Blueprint of a transaction monitoring solution on top of AWS and custom ML algorithm for money laundering
In the last post, I presented a possible solution on top of Microsoft Azure that can be used for real-time analytics on bank accounts using out of the box services using a custom Machine Learning algorithm. In this post, we take a look at a similar approach that we can have using AWS Services.
One of the key factors that we took into consideration when we decided what AWS service to use was to involve minimal configuration and to be out of the box services.
If you already read the post where I offered an Azure the solution, you should jump to “AWS Approach” section.
Imagine that you are working for a bank that has subsidiaries in multiple regions around the world. You want to develop a system that can monitor in real time the bank activities that are happening cross subsidiaries and identify suspect any suspect transactions or accounts.
The bank lacks a solution that can aggregate all the audit data from the account activity and run a custom Machine Learning system on top of it. They already did an internal audit cross different subsidiaries and found a way how they can remove customer-specific information to be able to do collect and analyse data in one location.
Machine Learning Algorithm
The bank already develops a custom ML algorithm that can detect and mark any account or transactions that look, suspect. The solutions can detect suspect transactions so good, that you decide that in a specific the situation you already take automatic actions like suspending the access to the account or delay the transaction for a specific time interval for further investigation.
The first challenge is to collect all the accounts activities in a central location, like a stream of data. The current number of activities per minutes that needs to be ingested are between 40.000 to 150.000. In the future, the growth rate is estimated to be between 15-20% per year, mainly because of the online platforms.
The second challenge is to build a solution that can apply the ML algorithm on a stream of data without required to build a new data centre. The board approved a test period of 18 months, but they cannot do a commitment for 5 years until they don’t see that the solution is working as promised.
The 3rd challenge is to provide a more user-friendly dashboard, that would allow the security analytics team to interact with the system easier and to be able to drill down inside data easier. The current solution has dashboards that cannot be customised too much, and they would like to be able to write queries in a more human-friendly way.
The last biggest challenge is to aggregate the streams of data in only one data source that would be processed by the ML algorithm.

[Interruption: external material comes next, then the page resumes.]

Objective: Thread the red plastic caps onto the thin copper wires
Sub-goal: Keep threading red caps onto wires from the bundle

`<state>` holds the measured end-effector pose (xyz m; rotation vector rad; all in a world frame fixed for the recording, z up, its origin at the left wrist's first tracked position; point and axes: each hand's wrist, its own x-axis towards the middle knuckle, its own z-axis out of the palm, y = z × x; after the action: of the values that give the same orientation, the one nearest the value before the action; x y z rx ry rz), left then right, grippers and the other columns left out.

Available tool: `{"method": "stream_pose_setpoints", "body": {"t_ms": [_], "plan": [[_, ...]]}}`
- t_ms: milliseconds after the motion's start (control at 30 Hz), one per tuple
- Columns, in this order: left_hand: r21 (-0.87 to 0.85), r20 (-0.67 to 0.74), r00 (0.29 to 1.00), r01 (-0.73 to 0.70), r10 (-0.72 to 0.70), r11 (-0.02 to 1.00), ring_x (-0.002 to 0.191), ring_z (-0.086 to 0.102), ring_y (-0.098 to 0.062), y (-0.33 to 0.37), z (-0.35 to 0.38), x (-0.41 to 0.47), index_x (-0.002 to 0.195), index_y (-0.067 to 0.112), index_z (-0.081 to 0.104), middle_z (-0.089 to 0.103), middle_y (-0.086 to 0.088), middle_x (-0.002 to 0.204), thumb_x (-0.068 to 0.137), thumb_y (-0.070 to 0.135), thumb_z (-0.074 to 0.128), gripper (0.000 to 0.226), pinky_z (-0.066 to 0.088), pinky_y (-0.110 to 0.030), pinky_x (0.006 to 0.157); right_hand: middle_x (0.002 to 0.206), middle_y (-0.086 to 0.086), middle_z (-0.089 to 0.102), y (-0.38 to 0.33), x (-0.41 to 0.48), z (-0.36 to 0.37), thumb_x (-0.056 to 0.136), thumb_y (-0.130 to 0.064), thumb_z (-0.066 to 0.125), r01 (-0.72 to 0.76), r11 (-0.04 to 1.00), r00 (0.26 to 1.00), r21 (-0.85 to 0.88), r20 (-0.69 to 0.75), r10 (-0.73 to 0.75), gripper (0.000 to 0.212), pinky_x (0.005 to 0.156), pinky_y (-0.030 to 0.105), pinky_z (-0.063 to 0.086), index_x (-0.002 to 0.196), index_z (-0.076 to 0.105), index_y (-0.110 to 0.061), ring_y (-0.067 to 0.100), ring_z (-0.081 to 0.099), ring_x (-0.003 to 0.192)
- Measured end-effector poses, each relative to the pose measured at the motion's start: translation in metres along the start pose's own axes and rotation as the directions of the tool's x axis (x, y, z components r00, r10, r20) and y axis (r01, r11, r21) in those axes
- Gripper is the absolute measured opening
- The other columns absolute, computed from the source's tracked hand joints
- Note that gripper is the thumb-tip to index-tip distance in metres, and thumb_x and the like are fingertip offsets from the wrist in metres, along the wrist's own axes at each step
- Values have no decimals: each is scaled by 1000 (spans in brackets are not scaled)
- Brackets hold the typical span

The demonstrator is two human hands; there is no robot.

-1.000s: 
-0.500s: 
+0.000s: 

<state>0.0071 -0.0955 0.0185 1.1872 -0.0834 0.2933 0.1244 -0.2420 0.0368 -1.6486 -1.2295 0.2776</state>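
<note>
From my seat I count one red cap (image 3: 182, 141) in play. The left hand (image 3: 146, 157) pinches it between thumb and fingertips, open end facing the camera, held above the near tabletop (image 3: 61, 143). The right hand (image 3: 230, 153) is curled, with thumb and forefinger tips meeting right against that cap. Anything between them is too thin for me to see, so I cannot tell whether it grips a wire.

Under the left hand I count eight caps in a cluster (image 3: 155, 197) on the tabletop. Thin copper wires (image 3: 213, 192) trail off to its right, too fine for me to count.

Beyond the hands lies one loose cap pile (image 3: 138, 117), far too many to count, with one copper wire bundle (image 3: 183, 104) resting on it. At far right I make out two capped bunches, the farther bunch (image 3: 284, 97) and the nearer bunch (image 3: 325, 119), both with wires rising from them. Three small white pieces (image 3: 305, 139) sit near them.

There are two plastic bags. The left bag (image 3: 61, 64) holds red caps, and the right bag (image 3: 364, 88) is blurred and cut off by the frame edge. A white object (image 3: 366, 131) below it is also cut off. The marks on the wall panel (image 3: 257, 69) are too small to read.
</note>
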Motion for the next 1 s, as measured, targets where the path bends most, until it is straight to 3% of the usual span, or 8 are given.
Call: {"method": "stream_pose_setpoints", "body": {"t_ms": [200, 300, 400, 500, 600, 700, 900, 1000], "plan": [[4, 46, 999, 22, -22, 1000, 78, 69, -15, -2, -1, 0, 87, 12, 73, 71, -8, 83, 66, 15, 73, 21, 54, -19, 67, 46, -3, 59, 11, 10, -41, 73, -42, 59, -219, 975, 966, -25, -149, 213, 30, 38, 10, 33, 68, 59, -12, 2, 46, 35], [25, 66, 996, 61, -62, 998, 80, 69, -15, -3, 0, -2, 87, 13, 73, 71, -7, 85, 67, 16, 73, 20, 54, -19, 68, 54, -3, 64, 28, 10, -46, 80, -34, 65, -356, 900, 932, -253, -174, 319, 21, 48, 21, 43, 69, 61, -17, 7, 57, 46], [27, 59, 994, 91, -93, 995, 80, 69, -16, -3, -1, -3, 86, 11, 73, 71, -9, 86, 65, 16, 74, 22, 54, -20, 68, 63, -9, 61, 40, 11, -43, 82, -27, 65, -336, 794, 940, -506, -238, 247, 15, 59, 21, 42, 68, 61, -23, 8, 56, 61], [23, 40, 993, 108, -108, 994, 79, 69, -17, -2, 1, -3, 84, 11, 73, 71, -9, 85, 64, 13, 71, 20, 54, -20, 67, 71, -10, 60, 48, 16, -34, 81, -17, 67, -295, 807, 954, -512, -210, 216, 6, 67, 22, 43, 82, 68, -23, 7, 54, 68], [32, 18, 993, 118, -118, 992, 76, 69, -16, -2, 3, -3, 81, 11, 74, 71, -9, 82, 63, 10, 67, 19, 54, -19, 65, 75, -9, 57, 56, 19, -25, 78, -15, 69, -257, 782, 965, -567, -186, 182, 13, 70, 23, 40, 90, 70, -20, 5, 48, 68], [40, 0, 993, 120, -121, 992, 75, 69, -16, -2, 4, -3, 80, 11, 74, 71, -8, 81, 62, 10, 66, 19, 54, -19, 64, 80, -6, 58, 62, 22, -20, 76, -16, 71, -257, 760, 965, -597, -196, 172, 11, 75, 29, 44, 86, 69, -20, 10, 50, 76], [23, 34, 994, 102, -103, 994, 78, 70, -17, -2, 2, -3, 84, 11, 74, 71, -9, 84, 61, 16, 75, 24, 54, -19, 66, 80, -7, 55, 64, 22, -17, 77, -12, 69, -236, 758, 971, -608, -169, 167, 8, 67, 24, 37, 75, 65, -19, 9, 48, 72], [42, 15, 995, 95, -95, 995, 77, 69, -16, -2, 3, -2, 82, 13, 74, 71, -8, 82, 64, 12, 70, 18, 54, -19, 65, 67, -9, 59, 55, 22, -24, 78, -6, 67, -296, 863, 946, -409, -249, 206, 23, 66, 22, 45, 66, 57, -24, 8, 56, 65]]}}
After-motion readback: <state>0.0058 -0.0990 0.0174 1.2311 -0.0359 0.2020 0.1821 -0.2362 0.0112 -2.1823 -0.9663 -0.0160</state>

Each country or region produces its own data stream of data that needs to be merged based on the timestamp.
Inside AWS, many services can be used in different combination to resolve a business problem. There are two important factors that we need to take into account at this moment.
The first one is related to Machine Learning algorithm. Having a custom one, we need to be able to define and run their specific algorithm. An AWS service like SageMaker can be used with success to run custom ML algorithm.
The second item is related to our operation and development costs. We should use as much as possible services that are out of the shelve, where the configuration and customisation steps that are kept at minimal.
Inside each subsidiary, we already have a system that stores audit and logs data inside persistent storage. In parallel with this current the system, we will add another component that can receive all the audit and logs information that is relevant for us, do a pre-filtering of them and push them inside AWS.
The information that is relevant for us is pushed inside AWS, landing inside AWS Kinesis Data Stream. We use one instance of AWS Kinesis Data Stream because there is no out of the box service that would allow us to merge multiple data streams. Another option would be to have a data stream for each subsidiary that lands inside AWS Kinesis Data Stream and use Azure Functions to FW the data to amain one, but it does not make sense in the current context.
AWS S3 is used for this purpose because at this moment in time, AWS SageMaker can consume content only for AWS S3. ASW SageMaker enables us with almost zero infrastructure and configuration effort to run our custom Machine Learning algorithm and analyse existing transaction data.
The output of running this algorithm is pushed to a bucket inside AWS S3. To be able to get notifications when new alerts are available, we have event notification configured on top of the buckets, that generate notifications that are pushed to AWS SQS. At this phase, we have the option to use AWS SQS or AWS SNS based on our needs and preferences.
From AWS SQS, we can get notifications and persist them inside AWS DynamoDB for later analyses. The data persistence inside AWS DynamoDB is done using AWS Functions that takes the message and persist it.
For cases when we can take automatic actions, the AWS SQS can trigger another AWS Lambda function that makes a direct call to the subsidiary datacenter to trigger an action. Another approach would be to do have the subsidiary registered to an AWS SQS or AWS SNS and the notification that automatical actions can be taken.
The dashboard that is used by the security analyst can be hosted inside an AWS EC2 or AWS ECS. It is just a web application where different information is provided to the user. For reporting capabilities, AWS QuickSigth can be used. Custom reports can be generated easily on top of existing data, and the security analyst can drill down inside the data with just a click.
To be able to create a more interactive user experience, where the end user can interact and navigate inside existing data AWS Lex. It enables us to create a powerful bot, that can be used by the end user to put questions in a natural language and navigate inside existing data.
As we can see, building such a solution on top of AWS can be done in different ways. Except the one presented above, we could have another approach using Kafka and Elasticsearch. Keep in mind that our main focus was to define a blueprint of a solution where the customization, configuration and operation part is minimal.